To combat some of the myths in the Black community, insurers and, especially, agents need to perform more outreach and education about products and the financial protections they provide for individuals and families. Life Happens suggests that having people from the Black community share real-life stories about the benefits of owning adequate life insurance will improve awareness and understanding of life insurance.[29] With an already high ownership level in the Black community, more awareness and education about adequate coverage amount is required to narrow the coverage gap in the Black community.
 

d. LGBTQ Population

The LGBTQ population has only started having meaningful legal protections throughout the U.S. in the last 15 years. As gay couples find equality in the eyes of the law, Mindi Wernick, a MassMutal financial advisor, notes that, “They’re joining finances, and doing more traditional things, like buying life insurance.” [30]  

However, there are still challenges to overcome with the LGBTQ population, especially when life insurance ownership rates hover at only 38% for the segment population, far below the general population, and 50% of the segment reports a need gap.[30] Although the LGBTQ population experiences some of the same barriers to life insurance as other underserved groups, such as overestimating the cost of life insurance, another major barrier exists – the lack of LGBTQ representation among insurance agents and advisors.

With so few agents from the LGBTQ community, many customers who are gay, particularly women, feel “no connection” to their insurance agent, according to Wernick.[30] According to Nationwide, an insurer that is helping educate advisors about the unique needs of the LGBTQ community, 70% of LGBTQ Americans would feel more comfortable with an advisor or financial professional who is a member of the LGBTQ community or a vocal ally.[31] The lack of access to and connection with an agent is likely a contributing factor to why 41% of LGBTQ Americans, the highest of any other market segment, prefer to buy life insurance online compared to 30% of the general population.[32] As a population that continues to face social obstacles and discrimination, sharing personal information about the composition of a family may also inhibit LGBTQ people from wanting to meet with a financial professional who is unknown.[33]
 

pic4


As LIMRA and others continue to collect data about the LGBTQ population, the need gap in this underserved population will become more evident and opportunities to reach customers will improve. This is notable as the number of U.S. adults who identify as LGBTQ living in the U.S. is estimated to be 20 million adults, almost double prior estimates, and is expected to grow with an increasing number of Millennials and Gen Z adults identifying as LGBTQ.[34]

e. Hispanic Population

Similar to the Black population, the Hispanic population was also disproportionately affected by the COVID-19 pandemic[35] and sees the purpose of life insurance primarily as a way to cover burial expenses.[36] Contrary to the Black population, Hispanic Americans have the lowest ownership rate of any racial or ethnic group with only 41% owning some form of life insurance[37] and 51% having a need gap, among the highest of any racial or ethnic group.[38]

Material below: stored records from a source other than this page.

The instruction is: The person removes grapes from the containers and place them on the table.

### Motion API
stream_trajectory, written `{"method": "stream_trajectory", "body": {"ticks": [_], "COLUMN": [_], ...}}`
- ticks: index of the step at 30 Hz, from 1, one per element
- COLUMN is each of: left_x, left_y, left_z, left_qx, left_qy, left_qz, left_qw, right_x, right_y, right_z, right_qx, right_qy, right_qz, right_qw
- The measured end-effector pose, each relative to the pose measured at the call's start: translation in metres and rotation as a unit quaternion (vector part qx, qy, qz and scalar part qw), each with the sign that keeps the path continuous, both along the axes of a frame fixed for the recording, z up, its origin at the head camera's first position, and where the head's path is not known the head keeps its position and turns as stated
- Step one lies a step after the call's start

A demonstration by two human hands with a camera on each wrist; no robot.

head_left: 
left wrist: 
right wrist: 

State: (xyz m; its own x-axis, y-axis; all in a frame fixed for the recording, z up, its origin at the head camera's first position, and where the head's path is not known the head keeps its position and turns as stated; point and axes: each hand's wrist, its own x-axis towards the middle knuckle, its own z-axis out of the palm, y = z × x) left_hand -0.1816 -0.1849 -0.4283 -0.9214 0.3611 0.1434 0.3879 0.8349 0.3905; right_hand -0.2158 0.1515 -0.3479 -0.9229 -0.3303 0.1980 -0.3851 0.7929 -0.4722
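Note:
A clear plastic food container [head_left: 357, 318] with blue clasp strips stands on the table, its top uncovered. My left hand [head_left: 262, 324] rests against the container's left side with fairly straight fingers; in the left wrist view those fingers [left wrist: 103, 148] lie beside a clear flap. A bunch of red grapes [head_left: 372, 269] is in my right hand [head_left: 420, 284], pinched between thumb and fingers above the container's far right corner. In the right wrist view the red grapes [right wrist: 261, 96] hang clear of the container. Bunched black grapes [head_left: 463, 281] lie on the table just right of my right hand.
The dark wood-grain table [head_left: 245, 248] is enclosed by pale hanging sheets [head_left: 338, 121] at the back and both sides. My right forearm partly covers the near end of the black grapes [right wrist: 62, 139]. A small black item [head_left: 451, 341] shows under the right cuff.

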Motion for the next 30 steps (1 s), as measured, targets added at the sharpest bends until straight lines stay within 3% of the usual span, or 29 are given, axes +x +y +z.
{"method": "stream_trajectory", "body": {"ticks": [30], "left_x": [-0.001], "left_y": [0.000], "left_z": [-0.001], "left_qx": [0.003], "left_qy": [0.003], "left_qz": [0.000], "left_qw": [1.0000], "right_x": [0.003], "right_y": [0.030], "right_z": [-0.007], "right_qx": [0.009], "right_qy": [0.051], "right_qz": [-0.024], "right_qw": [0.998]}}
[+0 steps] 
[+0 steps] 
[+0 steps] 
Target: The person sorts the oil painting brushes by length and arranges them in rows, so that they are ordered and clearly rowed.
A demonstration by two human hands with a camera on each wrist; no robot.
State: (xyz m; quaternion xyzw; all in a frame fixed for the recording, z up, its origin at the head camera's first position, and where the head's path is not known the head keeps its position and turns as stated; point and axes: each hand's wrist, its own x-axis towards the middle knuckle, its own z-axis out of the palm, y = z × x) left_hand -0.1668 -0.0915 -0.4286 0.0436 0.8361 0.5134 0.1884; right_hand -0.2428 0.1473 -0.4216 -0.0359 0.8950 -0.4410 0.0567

23% Increase in Hispanic population over the past decade


The Hispanic population has rapidly grown to over 62 million people,[39] an increase of 23% over the past decade.[40] Although the Hispanic population growth is now slowing, Faisa Stafford, President and CEO of Life Happens, notes that, “The potential for serving the Hispanic market is huge,”[37] especially as 22 million Hispanic people are currently experiencing a need gap.[37]

Life Happens found that 75% of Hispanic Americans overestimate the cost of life insurance, prompting 38% of the population to report the cost and competing financial priorities as the primary reasons for not purchasing life insurance. Like the Black population, education about the need for life insurance and real-life stories are key components to engaging the Hispanic population. While many in Black communities rely on in-person engagement, social media acts as an important communication platform for the Hispanic population. 66% of Hispanic Americans use social media to obtain financial information, a rate that exceeds the general population where 53% use social media to obtain financial information.[38]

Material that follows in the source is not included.